Les invités de Mediapart (avatar)

Les invités de Mediapart

Dans cet espace, retrouvez les tribunes collectives sélectionnées par la rédaction du Club de Mediapart.

Abonné·e de Mediapart

Ce blog est personnel, la rédaction n’est pas à l’origine de ses contenus.

Philippe Cibois, professeur émérite de sociologie de l'université de Versaille-St-Quentin en Yvelines et président de l'Association française de sociologie, explique comment la sociologie quantitative utilise les mathématiques dans ses enquêtes et détaille les dilemmes épistémologiques auxquels elle se confronte, entre prétention réaliste et critique constructiviste.

---------------

Parler de mathématiques en sociologie se faisait assez largement dans les années 1970 quand par exemple Raymond Boudon, qui s'était formé auprès de Paul Lazarsfeld à Columbia intitulait sa thèse «l'analyse mathématique des faits sociaux» (Boudon 1967); Jacques Maitre à la même époque (1972) mettait encore en rapport «sociologie religieuse et méthodes mathématiques». Mais il y avait eu des précurseurs comme Georges Guilbaud (1952) qui a fait redécouvrir l'effet Condorcet et qui fut à l'origine du «Centre de mathématiques sociales» de ce qui deviendra Ecole des Hautes Etudes en Sciences Sociales (qui a pris la suite de la 6e section de l'EPHE) avec une revue toujours active «Mathématiques et Sciences Humaines».

On rêvait à l'époque de mathématiser la sociologie: par exemple Raymond Boudon pensait que le travail de clarification effectué en se servant du langage mathématique permettrait à la sociologie d'accéder à la maturité scientifique (Boudon 1971:7). Cependant si l'on regarde ce qui se faisait, on s'aperçoit que hors la théorie des graphes que j'envisagerai ensuite, les problèmes étudiés tournaient autour de la corrélation, de la causalité et n'étaient finalement que des problèmes statistiques.

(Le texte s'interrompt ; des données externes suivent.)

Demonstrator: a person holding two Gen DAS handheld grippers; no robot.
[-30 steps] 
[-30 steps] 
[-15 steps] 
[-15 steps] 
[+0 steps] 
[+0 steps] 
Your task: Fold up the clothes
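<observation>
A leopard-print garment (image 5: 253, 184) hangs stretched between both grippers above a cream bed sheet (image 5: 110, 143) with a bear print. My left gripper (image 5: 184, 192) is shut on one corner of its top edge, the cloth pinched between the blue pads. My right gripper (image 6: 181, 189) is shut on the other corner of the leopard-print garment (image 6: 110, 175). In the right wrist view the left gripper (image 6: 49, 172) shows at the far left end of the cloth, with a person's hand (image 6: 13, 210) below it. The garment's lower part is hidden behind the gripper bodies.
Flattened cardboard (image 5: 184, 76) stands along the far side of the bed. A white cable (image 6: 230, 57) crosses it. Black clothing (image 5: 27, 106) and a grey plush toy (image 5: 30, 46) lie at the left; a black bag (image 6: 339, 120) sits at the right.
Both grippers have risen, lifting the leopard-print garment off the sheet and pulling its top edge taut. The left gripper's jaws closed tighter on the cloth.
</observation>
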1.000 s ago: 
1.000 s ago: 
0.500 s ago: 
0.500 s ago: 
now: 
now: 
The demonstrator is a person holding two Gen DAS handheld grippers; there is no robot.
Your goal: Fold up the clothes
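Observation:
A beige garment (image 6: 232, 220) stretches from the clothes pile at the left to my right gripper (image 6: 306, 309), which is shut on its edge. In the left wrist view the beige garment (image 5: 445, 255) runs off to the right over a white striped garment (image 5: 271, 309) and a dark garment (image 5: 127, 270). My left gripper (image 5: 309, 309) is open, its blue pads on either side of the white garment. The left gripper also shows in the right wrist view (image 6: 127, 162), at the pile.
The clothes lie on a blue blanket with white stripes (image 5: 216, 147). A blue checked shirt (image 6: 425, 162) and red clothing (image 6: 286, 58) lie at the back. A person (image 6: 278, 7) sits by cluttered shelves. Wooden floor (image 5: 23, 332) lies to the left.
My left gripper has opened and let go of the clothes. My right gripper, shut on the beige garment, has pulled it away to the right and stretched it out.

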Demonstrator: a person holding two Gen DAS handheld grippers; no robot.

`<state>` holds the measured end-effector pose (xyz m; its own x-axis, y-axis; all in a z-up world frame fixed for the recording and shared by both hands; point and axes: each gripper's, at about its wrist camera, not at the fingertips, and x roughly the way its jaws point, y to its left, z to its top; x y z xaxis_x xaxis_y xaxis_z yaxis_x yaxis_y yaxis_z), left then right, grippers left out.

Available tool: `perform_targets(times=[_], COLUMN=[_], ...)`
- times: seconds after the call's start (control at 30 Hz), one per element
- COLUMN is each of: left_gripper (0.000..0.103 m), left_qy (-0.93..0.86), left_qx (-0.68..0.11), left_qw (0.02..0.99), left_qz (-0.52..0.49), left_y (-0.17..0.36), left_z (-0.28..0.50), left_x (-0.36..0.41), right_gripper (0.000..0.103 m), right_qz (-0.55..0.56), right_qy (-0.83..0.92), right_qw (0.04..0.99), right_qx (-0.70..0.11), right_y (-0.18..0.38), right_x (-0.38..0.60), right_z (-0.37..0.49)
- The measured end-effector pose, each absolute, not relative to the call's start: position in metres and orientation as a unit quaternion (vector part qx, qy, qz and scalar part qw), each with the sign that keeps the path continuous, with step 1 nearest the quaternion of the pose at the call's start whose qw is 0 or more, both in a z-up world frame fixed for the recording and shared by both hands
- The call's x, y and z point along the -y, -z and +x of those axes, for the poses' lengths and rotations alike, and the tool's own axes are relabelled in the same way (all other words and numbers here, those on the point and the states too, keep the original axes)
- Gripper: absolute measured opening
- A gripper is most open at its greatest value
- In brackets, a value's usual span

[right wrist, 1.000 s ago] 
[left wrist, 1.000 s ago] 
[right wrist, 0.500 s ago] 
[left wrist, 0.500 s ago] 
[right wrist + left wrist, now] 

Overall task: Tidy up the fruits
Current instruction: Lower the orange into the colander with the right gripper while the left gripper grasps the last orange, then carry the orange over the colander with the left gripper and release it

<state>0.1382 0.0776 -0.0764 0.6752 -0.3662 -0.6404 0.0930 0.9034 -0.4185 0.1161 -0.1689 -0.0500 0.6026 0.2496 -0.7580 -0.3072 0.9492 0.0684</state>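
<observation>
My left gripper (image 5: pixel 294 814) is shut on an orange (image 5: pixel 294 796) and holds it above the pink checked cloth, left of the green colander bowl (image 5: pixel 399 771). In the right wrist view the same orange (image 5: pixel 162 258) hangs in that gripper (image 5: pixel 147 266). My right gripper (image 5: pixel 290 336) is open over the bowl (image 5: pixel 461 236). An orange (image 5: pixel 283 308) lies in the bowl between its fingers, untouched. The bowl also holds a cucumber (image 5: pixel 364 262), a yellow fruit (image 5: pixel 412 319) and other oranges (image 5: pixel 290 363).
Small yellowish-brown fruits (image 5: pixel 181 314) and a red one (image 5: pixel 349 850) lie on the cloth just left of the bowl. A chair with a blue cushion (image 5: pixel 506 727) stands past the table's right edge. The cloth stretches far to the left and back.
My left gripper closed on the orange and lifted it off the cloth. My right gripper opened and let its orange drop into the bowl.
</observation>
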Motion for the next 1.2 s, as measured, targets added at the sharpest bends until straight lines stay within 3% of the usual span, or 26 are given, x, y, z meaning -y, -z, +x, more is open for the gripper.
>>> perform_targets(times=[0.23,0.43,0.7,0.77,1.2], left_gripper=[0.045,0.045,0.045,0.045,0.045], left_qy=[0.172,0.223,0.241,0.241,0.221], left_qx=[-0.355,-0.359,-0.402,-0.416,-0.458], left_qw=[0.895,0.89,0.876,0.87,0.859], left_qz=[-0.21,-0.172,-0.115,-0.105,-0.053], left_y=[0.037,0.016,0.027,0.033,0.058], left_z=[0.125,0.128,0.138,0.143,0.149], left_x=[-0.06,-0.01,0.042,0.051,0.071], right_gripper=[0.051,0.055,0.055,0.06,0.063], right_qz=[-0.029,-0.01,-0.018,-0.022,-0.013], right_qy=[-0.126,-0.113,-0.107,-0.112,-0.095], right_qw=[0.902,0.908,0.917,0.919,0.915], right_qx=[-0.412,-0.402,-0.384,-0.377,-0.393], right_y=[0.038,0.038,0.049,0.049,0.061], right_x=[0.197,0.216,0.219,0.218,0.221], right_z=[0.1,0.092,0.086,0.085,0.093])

Depuis cette époque, les manuels ont abandonné l'usage du mot «mathématiques» pour lui substituer celui de «statistiques». On y étude l'analyse des tableaux de contingence, depuis Jean-Paul Benzécri sous une forme factorielle (Benzécri 1972), puis sous une forme log-linéaire. Sur tout cela se greffe, dans le cas du dépouillement d'enquêtes, l'usage des tests de significations.

Je voudrais ici montrer assez concrètement à partir d'un exemple réel d'utilisation (Cibois 2002) en quoi consiste la pratique de la statistique en sociologie et les problèmes d'interprétations qui se posent quand on l'utilise.

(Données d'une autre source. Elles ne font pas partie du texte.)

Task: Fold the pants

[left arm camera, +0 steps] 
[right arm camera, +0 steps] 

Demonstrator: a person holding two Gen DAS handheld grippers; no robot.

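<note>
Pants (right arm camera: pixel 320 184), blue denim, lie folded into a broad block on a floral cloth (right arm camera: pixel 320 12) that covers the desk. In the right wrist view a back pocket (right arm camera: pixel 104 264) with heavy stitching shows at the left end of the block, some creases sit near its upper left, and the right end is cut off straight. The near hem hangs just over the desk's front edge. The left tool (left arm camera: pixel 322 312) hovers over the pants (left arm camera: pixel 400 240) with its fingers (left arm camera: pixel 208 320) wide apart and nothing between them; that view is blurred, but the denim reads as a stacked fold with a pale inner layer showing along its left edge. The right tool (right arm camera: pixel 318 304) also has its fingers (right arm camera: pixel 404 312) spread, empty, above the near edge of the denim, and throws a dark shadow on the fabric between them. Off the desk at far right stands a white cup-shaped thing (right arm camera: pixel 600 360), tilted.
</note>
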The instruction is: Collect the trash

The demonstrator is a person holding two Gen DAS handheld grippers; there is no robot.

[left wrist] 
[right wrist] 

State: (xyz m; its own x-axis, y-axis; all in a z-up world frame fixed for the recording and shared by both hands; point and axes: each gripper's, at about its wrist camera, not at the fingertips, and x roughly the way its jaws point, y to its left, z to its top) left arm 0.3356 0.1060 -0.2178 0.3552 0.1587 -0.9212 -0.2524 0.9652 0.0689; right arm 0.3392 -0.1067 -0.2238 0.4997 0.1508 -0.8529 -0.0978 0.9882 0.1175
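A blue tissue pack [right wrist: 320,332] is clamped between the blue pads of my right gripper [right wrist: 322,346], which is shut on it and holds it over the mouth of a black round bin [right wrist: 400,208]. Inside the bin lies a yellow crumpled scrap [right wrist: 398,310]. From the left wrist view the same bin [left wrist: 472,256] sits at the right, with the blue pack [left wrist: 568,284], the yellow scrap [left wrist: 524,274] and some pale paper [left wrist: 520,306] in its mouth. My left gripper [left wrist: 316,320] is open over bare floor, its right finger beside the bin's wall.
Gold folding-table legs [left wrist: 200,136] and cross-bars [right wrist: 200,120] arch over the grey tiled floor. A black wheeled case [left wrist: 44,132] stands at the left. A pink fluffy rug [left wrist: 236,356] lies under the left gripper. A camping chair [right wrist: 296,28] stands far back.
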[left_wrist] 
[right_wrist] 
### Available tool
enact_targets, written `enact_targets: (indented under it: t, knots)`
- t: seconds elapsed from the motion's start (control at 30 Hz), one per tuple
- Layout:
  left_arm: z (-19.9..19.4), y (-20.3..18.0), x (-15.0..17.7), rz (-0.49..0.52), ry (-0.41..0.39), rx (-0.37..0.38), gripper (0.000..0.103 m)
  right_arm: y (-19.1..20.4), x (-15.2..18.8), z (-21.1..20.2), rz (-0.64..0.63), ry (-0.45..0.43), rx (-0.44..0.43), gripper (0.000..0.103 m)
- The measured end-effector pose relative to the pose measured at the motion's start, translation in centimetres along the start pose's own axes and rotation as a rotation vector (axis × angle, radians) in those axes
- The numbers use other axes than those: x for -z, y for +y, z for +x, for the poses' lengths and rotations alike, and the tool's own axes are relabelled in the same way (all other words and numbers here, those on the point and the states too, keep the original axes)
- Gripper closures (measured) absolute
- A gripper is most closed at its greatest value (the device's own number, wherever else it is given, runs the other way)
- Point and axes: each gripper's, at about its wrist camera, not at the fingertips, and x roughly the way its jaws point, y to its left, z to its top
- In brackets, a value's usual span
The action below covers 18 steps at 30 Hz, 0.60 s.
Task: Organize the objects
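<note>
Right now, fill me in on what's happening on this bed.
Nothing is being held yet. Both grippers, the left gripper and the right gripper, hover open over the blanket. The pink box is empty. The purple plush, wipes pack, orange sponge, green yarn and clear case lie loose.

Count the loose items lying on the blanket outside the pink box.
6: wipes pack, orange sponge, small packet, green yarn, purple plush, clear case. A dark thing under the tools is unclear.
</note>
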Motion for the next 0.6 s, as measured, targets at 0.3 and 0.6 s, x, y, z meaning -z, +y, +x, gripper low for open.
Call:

Le problème étudié est le suivant et concerne la carrière scolaire des enfants issus de l'immigration: certes le déroulement de leurs études les conduit à des situations inférieures en moyenne à la moyenne nationale mais on constate que si on compare leurs résultats avec ceux d'enfants non issus de l'immigration mais qui se trouvent dans le même environnement familial, ils réussissent comparativement mieux.

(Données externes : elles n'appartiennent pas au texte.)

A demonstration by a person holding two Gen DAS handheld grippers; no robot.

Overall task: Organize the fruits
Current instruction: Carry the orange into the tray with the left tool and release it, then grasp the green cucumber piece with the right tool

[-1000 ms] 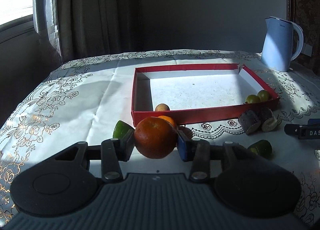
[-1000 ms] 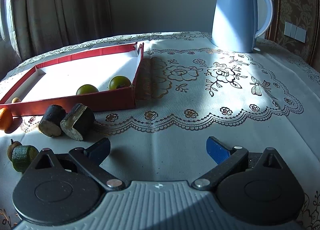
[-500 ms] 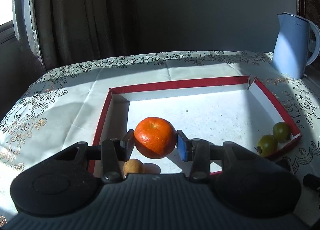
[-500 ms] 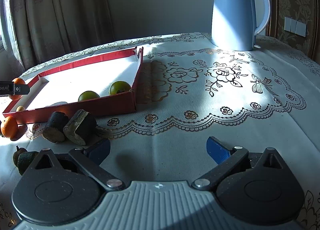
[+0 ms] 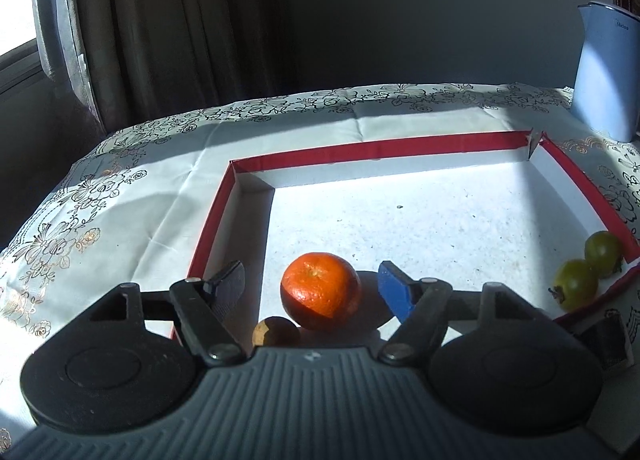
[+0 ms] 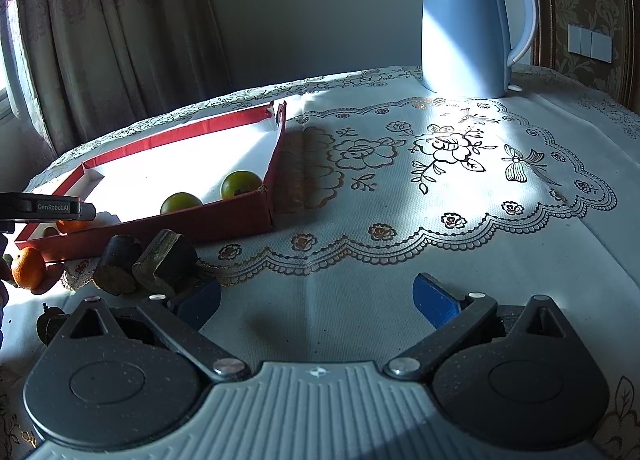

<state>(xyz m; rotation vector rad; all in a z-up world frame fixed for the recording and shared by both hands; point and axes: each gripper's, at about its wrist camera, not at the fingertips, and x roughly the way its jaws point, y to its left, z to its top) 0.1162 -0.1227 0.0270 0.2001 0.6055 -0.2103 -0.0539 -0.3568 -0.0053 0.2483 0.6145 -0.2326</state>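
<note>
Left wrist view: my left claw (image 5: pixel 316 290) sits low centre of frame, over the near-left corner of the red tray (image 5: pixel 376 147). Jaws have just been opening; they now stand apart w/ the tangerine (image 5: pixel 320 296) between them, gap visible on both sides, pads not pressing it. Tangerine rests on the tray's white floor, lower centre. A small tan round fruit (image 5: pixel 276 332) lies just beside it, lower left, partly hidden by my claw body. Two green fruits (image 5: pixel 588 268) sit touching each other at the tray's right edge, mid-right of frame. Tray is on a floral tablecloth (image 5: pixel 120 211); pale blue kettle (image 5: pixel 604 75) upper right, curtain (image 5: pixel 160 19) upper left. Right wrist view: my right claw (image 6: pixel 316 300) is at bottom of frame, jaws wide apart, nothing between them, only cloth underneath. Red tray is at mid-left; the two green fruits are by its near-right corner. My left claw pokes in from the left edge above the tray, w/ an orange fruit showing just under it inside the tray. Outside the tray, lower left: another tangerine (image 6: pixel 28 268), two dark cut chunks (image 6: pixel 144 264) touching each other just in front of the tray wall, and a dark round bit at far lower left, can't tell what. Kettle upper right.
</note>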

Pour tenter d'expliquer cette situation, j'ai utilisé les données du Panel de l'éducation nationale: cette enquête a consisté, pour sa vague de 1989, à sélectionner un échantillon national tiré aléatoirement de tous les entrants en 6e et de les suivre tout au long de leur scolarité. Parallèlement à ce panel, sont venues se greffer des enquêtes spécifiques par questionnaire auprès de 1900 élèves du panel auxquels on a demandé des renseignements sur leur comportement vis-à-vis du travail scolaire ainsi que d'autres renseignements sur leurs loisirs par exemple.

On dispose donc d'un tableau de données où en ligne se trouvent les 1900 individus et en colonne le numéro de la modalité de réponse qu'ils ont choisi pour cette question. Pour explorer cet ensemble de données on utilise la technique de l'analyse factorielle des correspondances: on croise deux à deux toutes les questions de l'enquête et on juxtapose tous les tableaux de contingence obtenus dans un tableau symétrique dont on recherche les projections des modalités sur les deux premiers axes factoriels.

On a le graphique ci-dessous où l'on a retenu que les modalités qui contribuaient le plus à la fabrication des axes.

Illustration 2

A gauche du graphique on repère un certains nombre de modalités qui ont en commun de traduire un respect des normes scolaires: un retard c'est grave, on n'oublie jamais un livre ou un cahier, on travaille le soir, le mercredi ou le samedi toujours, on ne se couche jamais tard, on prépare ses affaires avant le dîner, on écoute les conseils de ses enseignants sur ce qu'il y a à faire, on ne fait pas ses devoirs en écoutant la radio, on fait ses devoirs quelques jours avant de les rendre.

Si ces modalités de réponses à diverses questions sont proches, c'est qu'elles ont été choisies ensemble d'une manière particulière par un sous-ensemble de répondants.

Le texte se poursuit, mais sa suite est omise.